Харис Кахтугейнис оказался щедрым малым, предоставил мне великолепного вороного коня. Шкура так и лоснилась. Когда я предстал пред красавцем, он хитро посмотрел мне в лицо и подмигнул. Я поперхнулся.
— Ты что, тоже умеешь говорить?
Конь навострил уши, но ничего не сказал, только фыркнул. Я неуверенно протянул руку и погладил ему нос. Для лошадей ведь это нормально — фыркать, не правда ли?
Когда я убирал ладонь, конь щелкнул зубами там, где мгновением раньше были мои пальцы, я едва успел отдернуть кисть. Конь заржал. Слуга, который сопровождал меня, укоризненно пошлепал его по носу и успокоил.
— Пахтан у нас шутник, воспитали так. Но вы не волнуйтесь, он хороший. Выносливый и быстрый. Барон, мож скать, одного из лучших скакунов вам дает. Только привыкнуть надобно. Вы умеете ездить? Нет?! Тогда сейчас научу, без ентого не обойтись.
Слуга научил меня седлать коня. Потом с его помощью я забрался в седло и поехал. Через пять метров дикой скачки парень помог мне подняться и наставил в искусстве падения. В следующий раз я упал мягче. Дальше — еще мягче. В десятый раз я проехал уже десять метров. А спустя три часа слуга отнес избитые кости в постель, подал еды и питья, спел колыбельную и заставил заснуть.

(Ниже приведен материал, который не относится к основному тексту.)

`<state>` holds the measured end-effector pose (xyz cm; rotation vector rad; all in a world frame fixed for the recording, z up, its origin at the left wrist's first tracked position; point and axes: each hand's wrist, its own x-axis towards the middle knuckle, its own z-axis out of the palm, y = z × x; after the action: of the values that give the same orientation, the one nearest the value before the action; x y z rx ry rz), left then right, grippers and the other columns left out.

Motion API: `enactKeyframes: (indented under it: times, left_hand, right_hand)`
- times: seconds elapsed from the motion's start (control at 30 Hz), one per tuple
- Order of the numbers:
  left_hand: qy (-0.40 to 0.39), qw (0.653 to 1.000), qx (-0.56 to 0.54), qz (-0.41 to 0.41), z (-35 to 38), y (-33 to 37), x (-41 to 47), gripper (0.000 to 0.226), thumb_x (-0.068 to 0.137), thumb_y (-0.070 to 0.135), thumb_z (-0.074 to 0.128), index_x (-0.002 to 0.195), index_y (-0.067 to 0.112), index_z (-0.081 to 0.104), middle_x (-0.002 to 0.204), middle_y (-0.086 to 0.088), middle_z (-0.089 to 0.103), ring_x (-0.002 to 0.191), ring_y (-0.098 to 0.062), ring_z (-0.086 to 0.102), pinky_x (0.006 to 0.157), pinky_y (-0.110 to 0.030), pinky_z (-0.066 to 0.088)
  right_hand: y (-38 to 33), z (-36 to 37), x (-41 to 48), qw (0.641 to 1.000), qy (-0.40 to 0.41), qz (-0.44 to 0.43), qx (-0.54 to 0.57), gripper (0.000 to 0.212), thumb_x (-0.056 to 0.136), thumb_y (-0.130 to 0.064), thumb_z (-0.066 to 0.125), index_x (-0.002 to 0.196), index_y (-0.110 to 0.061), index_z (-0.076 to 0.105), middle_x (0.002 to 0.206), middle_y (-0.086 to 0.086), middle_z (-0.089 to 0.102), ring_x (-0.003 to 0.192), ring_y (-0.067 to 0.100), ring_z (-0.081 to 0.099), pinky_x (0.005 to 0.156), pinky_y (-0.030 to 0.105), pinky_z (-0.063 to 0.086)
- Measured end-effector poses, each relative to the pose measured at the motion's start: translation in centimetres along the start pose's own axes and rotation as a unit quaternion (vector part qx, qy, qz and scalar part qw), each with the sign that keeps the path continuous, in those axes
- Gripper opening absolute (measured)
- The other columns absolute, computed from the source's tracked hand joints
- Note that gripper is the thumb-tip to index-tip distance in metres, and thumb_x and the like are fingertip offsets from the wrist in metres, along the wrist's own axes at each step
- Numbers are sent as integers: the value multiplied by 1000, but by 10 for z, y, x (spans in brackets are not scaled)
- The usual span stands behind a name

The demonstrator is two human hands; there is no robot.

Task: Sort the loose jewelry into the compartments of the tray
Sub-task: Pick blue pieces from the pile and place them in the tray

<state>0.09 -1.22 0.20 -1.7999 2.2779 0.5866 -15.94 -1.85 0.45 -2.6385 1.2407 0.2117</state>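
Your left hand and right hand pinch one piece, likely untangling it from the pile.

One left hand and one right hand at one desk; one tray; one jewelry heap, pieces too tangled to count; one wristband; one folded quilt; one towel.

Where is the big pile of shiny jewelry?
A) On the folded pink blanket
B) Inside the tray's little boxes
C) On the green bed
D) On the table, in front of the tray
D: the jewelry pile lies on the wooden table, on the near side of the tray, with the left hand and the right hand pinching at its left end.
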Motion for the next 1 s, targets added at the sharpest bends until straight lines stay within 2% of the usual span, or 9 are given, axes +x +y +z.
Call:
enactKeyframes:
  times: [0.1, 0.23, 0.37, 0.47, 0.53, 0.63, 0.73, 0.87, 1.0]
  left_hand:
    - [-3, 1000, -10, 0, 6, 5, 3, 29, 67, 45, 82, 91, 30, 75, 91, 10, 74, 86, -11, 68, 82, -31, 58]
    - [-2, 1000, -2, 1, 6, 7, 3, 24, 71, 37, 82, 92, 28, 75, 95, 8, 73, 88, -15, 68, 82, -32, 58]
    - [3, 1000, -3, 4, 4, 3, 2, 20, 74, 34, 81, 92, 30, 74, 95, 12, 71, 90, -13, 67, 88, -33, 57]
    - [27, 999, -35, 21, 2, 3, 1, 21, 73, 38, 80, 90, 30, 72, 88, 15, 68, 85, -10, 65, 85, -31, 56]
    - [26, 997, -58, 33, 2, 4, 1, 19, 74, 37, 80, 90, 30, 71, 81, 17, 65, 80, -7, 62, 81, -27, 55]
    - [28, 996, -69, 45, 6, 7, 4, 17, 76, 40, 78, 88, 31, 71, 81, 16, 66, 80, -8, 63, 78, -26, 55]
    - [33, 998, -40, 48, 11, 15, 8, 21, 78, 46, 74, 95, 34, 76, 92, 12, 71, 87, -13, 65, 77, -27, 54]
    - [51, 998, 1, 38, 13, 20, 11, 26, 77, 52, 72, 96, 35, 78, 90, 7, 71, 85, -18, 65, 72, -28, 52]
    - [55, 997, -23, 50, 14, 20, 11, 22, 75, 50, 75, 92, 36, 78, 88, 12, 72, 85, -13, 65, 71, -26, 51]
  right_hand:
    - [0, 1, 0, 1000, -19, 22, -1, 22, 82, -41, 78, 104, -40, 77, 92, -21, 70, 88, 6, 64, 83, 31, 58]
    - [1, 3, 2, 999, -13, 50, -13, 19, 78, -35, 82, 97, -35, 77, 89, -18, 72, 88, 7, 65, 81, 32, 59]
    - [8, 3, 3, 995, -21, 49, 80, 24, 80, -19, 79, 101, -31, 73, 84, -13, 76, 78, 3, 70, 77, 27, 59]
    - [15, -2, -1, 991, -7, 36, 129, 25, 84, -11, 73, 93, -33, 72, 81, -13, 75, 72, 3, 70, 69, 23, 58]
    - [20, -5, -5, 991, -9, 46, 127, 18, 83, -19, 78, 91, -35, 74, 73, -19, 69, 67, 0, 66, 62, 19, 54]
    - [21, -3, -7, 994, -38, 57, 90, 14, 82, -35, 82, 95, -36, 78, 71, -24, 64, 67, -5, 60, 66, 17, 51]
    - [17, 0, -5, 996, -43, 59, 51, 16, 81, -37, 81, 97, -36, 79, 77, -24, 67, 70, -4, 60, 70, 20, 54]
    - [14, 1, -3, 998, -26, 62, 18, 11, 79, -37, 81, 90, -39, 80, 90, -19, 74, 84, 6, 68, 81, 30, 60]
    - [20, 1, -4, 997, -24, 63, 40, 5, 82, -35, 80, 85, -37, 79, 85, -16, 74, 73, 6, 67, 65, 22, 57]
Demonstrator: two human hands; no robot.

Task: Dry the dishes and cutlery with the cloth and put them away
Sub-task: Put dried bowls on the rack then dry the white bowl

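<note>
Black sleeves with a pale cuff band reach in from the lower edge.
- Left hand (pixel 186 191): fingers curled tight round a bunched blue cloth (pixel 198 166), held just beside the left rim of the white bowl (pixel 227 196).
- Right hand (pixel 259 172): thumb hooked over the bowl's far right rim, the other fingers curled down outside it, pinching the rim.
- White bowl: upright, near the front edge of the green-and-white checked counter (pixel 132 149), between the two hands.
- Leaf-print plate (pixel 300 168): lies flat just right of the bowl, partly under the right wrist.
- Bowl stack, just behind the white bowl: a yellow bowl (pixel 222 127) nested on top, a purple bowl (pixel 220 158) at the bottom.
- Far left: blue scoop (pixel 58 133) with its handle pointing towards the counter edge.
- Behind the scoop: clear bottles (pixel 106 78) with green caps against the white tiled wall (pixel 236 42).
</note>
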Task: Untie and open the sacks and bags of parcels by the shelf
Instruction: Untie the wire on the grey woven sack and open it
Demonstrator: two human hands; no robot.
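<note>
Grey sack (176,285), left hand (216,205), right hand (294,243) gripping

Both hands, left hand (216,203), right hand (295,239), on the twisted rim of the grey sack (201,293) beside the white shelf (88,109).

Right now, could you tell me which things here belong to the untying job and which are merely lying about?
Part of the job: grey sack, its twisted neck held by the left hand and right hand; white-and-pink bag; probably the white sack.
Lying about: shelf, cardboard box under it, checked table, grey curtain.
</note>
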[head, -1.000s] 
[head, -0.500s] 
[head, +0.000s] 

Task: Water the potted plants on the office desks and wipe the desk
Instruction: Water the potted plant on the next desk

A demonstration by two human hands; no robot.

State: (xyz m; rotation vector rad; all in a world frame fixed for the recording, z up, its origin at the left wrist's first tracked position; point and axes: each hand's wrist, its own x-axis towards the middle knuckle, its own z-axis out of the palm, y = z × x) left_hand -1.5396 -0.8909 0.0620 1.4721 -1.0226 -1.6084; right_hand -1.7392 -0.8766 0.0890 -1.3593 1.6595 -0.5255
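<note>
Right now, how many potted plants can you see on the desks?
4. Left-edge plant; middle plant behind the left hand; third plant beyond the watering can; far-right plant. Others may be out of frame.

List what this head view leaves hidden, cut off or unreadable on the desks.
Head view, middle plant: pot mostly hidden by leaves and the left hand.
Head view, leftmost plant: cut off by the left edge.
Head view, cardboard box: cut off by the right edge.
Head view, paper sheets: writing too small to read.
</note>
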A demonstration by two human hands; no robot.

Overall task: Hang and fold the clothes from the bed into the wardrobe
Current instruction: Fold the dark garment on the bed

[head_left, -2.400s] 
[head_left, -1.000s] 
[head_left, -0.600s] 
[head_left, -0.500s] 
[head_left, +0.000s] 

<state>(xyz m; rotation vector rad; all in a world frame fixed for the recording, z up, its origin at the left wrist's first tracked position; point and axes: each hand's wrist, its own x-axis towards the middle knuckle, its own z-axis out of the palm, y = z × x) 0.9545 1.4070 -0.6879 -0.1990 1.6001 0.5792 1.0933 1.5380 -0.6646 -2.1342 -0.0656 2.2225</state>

После пробуждения я с удивлением и восторгом заметил, что научился ездить на лошадях — не падая продержался в седле целых три минуты! Умение быстро прогрессировало, и после обеда следующего дня я сердечно поблагодарил слугу, крепко пожал ему мужественную, обветренную руку, сунул в седельную сумку куртку, пищу, воду, пару одеял, книжку — почитать на досуге — и уехал из замка. Барон так и не вернулся.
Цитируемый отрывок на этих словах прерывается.